▶ Data section
**********

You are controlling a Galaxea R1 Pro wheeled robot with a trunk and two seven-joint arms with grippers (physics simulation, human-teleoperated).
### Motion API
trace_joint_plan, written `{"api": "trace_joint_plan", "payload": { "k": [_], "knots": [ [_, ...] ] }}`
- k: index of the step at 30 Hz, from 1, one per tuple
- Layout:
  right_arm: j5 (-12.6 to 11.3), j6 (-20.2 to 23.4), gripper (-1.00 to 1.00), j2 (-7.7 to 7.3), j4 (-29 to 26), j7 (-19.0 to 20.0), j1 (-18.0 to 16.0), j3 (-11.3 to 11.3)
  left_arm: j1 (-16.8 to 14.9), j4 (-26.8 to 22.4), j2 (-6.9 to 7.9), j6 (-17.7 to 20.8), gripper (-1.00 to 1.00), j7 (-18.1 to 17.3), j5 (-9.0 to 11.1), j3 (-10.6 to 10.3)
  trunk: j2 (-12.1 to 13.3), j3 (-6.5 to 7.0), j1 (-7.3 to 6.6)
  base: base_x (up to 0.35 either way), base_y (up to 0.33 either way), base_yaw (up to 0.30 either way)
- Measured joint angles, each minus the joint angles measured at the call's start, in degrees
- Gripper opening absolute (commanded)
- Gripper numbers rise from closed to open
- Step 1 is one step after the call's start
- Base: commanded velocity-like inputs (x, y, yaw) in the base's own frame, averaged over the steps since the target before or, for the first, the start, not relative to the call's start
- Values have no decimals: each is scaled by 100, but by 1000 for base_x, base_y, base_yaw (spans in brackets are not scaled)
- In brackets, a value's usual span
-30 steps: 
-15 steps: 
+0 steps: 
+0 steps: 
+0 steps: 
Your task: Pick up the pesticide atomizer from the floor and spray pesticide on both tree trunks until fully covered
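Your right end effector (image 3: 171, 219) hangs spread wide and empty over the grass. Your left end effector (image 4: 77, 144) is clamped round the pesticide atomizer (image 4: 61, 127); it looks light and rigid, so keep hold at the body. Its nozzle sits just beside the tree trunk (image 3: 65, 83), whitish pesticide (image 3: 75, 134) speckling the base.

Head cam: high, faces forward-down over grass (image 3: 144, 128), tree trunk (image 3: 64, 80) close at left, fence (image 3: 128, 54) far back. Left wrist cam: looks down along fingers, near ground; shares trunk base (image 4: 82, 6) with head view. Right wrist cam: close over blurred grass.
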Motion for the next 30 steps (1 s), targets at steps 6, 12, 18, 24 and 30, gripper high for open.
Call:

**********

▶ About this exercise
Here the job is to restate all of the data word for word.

▶ Answer
You are controlling a Galaxea R1 Pro wheeled robot with a trunk and two seven-joint arms with grippers (physics simulation, human-teleoperated).
### Motion API
trace_joint_plan, written `{"api": "trace_joint_plan", "payload": { "k": [_], "knots": [ [_, ...] ] }}`
- k: index of the step at 30 Hz, from 1, one per tuple
- Layout:
  right_arm: j5 (-12.6 to 11.3), j6 (-20.2 to 23.4), gripper (-1.00 to 1.00), j2 (-7.7 to 7.3), j4 (-29 to 26), j7 (-19.0 to 20.0), j1 (-18.0 to 16.0), j3 (-11.3 to 11.3)
  left_arm: j1 (-16.8 to 14.9), j4 (-26.8 to 22.4), j2 (-6.9 to 7.9), j6 (-17.7 to 20.8), gripper (-1.00 to 1.00), j7 (-18.1 to 17.3), j5 (-9.0 to 11.1), j3 (-10.6 to 10.3)
  trunk: j2 (-12.1 to 13.3), j3 (-6.5 to 7.0), j1 (-7.3 to 6.6)
  base: base_x (up to 0.35 either way), base_y (up to 0.33 either way), base_yaw (up to 0.30 either way)
- Measured joint angles, each minus the joint angles measured at the call's start, in degrees
- Gripper opening absolute (commanded)
- Gripper numbers rise from closed to open
- Step 1 is one step after the call's start
- Base: commanded velocity-like inputs (x, y, yaw) in the base's own frame, averaged over the steps since the target before or, for the first, the start, not relative to the call's start
- Values have no decimals: each is scaled by 100, but by 1000 for base_x, base_y, base_yaw (spans in brackets are not scaled)
- In brackets, a value's usual span
-30 steps: 
-15 steps: 
+0 steps: 
+0 steps: 
+0 steps: 
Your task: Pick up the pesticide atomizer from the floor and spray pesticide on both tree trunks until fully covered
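Your right end effector (image 3: 171, 219) hangs spread wide and empty over the grass. Your left end effector (image 4: 77, 144) is clamped round the pesticide atomizer (image 4: 61, 127); it looks light and rigid, so keep hold at the body. Its nozzle sits just beside the tree trunk (image 3: 65, 83), whitish pesticide (image 3: 75, 134) speckling the base.

Head cam: high, faces forward-down over grass (image 3: 144, 128), tree trunk (image 3: 64, 80) close at left, fence (image 3: 128, 54) far back. Left wrist cam: looks down along fingers, near ground; shares trunk base (image 4: 82, 6) with head view. Right wrist cam: close over blurred grass.
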Motion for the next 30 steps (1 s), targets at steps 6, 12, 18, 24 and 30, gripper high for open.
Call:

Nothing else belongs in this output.